Eli's just finished Year 9, which makes the timing unusually kind: Years 10 and 11 are the two-year GCSE cycle, so a move now means he begins his exams fresh at a new school rather than breaking off mid-course.
The route is the same in all three places: Cambridge IGCSE for Years 10–11, then A-levels or the IB for Years 12–13 — a globally recognised path that leads straight back to UK universities or on to anywhere else.
All three finalists teach in English, so there's no language barrier to his core schooling. The choice between them comes down to fees, the fit of a specific school, and — because it's Eli — whether he can keep rowing and get out on a mountain bike.
One reassurance worth stating plainly: nothing here is one-way. IGCSE and A-levels map cleanly back to the English system, so if the family returned, or if Eli wanted UK sixth form or university, he slots straight back in.
Penang has the deepest bench of British-curriculum schools of the three, and fees run below Kuala Lumpur. Uplands in Batu Ferringhi is the long-established flagship — Cambridge IGCSE through to the IB, near the north-coast beaches. Straits International and Tenby are strong, more affordable alternatives, and POWIIS follows the English National Curriculum.
Teaching is in English throughout, the international community is broad and not British-dominated, and moving between the UK and Cambridge systems is seamless. Add roughly £1,000–1,200 a year for the development fund, public-exam fees, transport and uniform on top of tuition.
This is Crete's one real weak spot. Greece's deepest international-school bench is in Athens (Campion, St Lawrence, St Catherine's — all IGCSE and A-levels), whereas Crete's provision is lighter and concentrated in Heraklion and Chania, at roughly €7,000–13,000 a year. It's workable, but it needs care: verify a specific school offers open Cambridge IGCSE enrolment and is within a sensible commute of wherever you settle.
The strong fallback here is the online UK curriculum (below) — inside the EU and just three hours from home, keeping Eli on a British online school while he settles is genuinely viable, and cheaper.
Westcoast International (WISS) at Cascavelle is the natural choice for a family on the Tamarin / Flic-en-Flac coast — English-medium, Cambridge Lower Secondary into IGCSE, then the IB Diploma, in small classes. Northfields (north) and Le Bocage (Moka) are the other strong names if you settle elsewhere on the island.

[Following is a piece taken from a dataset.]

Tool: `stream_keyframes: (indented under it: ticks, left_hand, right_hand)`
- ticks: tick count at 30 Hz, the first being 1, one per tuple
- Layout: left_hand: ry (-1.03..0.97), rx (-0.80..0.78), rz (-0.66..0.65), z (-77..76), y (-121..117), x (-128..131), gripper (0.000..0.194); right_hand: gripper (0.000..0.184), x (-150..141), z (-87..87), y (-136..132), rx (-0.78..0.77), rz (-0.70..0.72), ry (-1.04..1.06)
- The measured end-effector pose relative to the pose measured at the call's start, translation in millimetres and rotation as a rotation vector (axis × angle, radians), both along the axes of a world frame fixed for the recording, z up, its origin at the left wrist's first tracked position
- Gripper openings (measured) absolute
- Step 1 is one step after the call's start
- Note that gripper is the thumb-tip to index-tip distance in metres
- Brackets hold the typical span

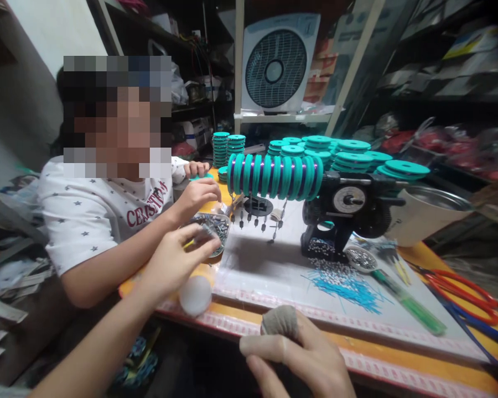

These are the lowest fees of the three finalists, and the west-coast school sits close to both the lagoon and the biking trails. Add roughly £1,000 a year for extras on top of tuition.
| Place | School | Curriculum | ~Tuition/yr | Note |
|---|---|---|---|---|
| Mauritius | Westcoast Int'l (WISS) | IGCSE → IB | £5.5–6.7k | Cheapest; near Tamarin |
| Crete | Heraklion / Chania int'l | IGCSE | £8–11k | Thinner; verify enrolment |
| Penang | Uplands (or Straits, cheaper) | IGCSE → IB | £7–13k | Widest choice of the three |
Mountain biking is well covered everywhere. Rowing is the deciding sport — and it points clearly to one place.
Biking: superb — jungle trails and a bike park around Balik Pulau, active clubs.
Rowing: not established; pivots to kayaking and dinghy sailing on sheltered water.
Biking: world-class in the White Mountains, guided operators near Chania.
Rowing: yes — a nautical club in Chania harbour offers rowing and sailing. The only finalist where he keeps rowing.
Biking: excellent on the west coast — Yemen Reserve and Rivière Noire trails.
Rowing: limited; becomes world-class kitesurfing, windsurfing and sailing.
If a school place isn't settled in time, or you want to keep Eli fully on the English track while the family finds its feet, an online UK curriculum — the likes of King's InterHigh, Wolsey Hall or Pearson Edexcel — runs about £3,000–6,000 a year. It's portable across all three locations, keeps his IGCSE and A-level path identical to home, and needs nothing more than good internet.
It's a sensible bridge for the first term, and a genuine long-term option in Crete, where bricks-and-mortar choice is thinner.
Good IGCSE places fill fast, especially for Year 10 entry. Enquire and secure assessment dates well ahead of the move.
Check which board (Cambridge or Edexcel) each school uses against the subjects Eli's already started, so nothing is lost in the switch.
Ask his current school for reports and predicted grades — most international schools want these plus a short entry assessment.
Academic calendars differ by country and school; confirm start dates so the move lines up cleanly with the September Year 10 intake.